**EXERCISE BRIEF:**
Could you please return each line of the data that has the word "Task"?

**DATA EXTRACT:**
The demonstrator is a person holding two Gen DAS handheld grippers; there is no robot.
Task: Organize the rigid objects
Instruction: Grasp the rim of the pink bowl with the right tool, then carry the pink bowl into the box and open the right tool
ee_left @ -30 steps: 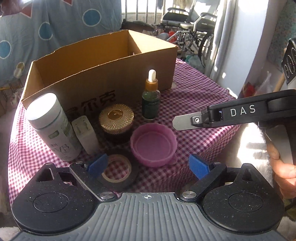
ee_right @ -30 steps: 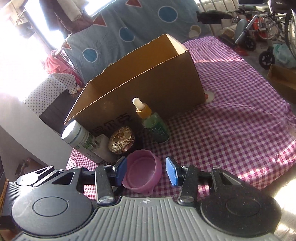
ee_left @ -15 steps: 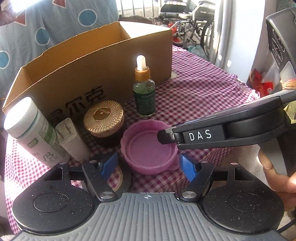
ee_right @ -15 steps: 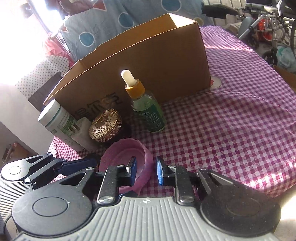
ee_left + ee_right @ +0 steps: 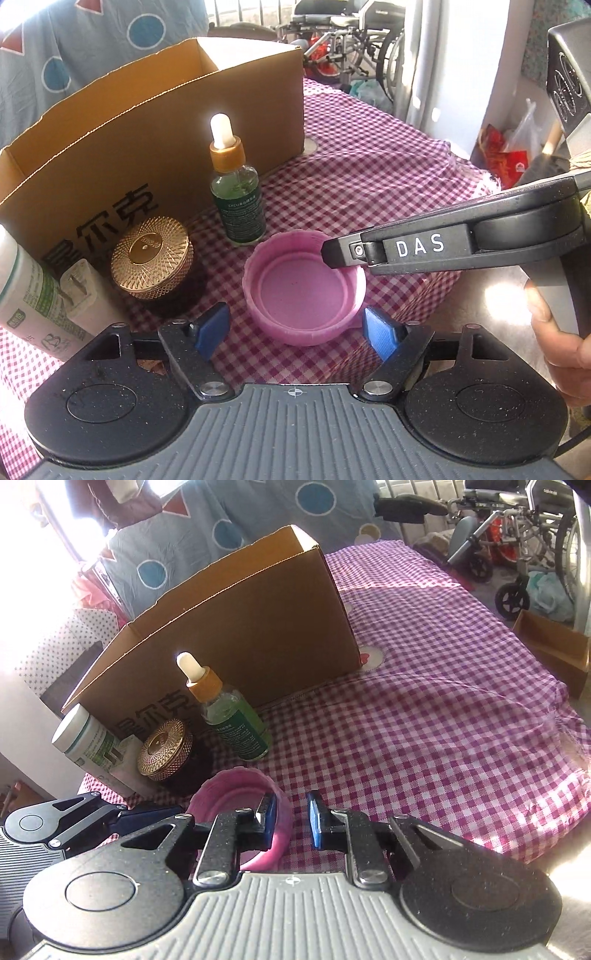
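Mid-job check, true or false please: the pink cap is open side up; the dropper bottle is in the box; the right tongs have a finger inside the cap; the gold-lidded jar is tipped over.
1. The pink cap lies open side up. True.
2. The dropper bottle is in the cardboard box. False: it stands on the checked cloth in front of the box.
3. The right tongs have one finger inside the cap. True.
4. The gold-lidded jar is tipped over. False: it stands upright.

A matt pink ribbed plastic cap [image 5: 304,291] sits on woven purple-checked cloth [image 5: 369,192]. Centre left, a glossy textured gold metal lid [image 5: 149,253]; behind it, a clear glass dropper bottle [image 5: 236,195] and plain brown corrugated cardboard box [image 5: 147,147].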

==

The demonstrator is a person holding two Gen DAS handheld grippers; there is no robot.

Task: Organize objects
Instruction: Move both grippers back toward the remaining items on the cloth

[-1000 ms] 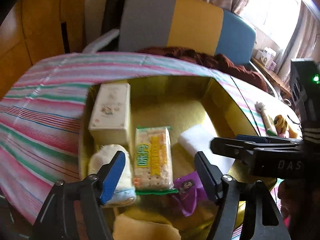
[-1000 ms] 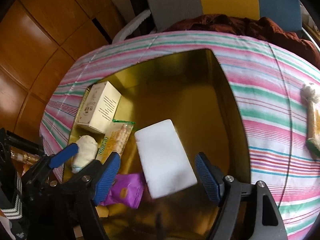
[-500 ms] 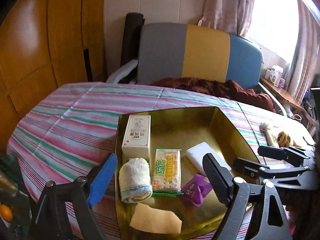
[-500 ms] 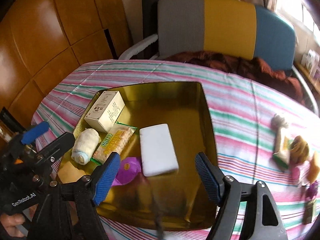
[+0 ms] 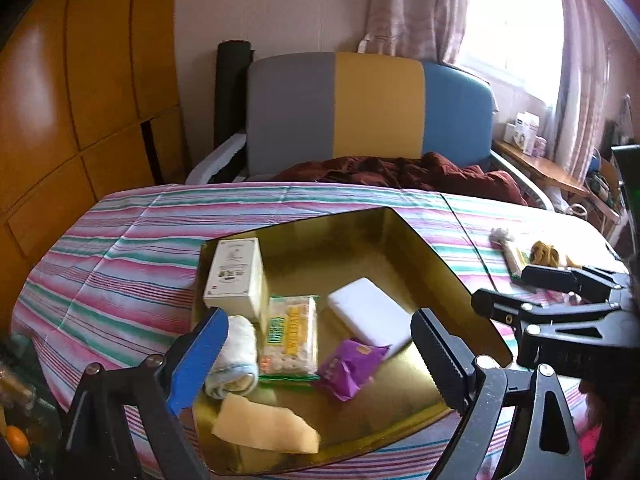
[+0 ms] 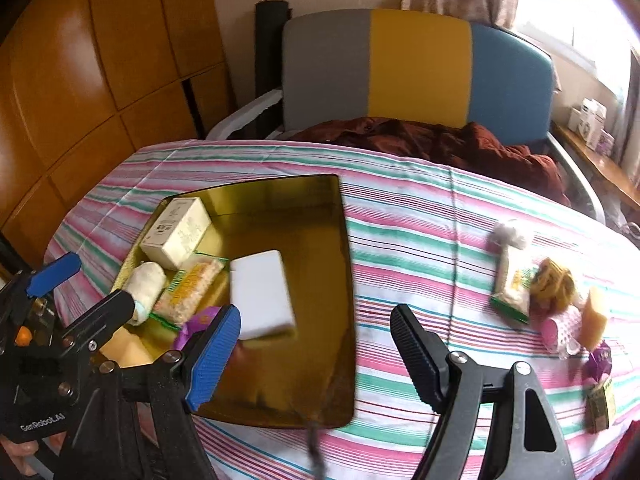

**SOLUTION FOR THIS EXERCISE:**
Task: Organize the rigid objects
Task: Organize objects

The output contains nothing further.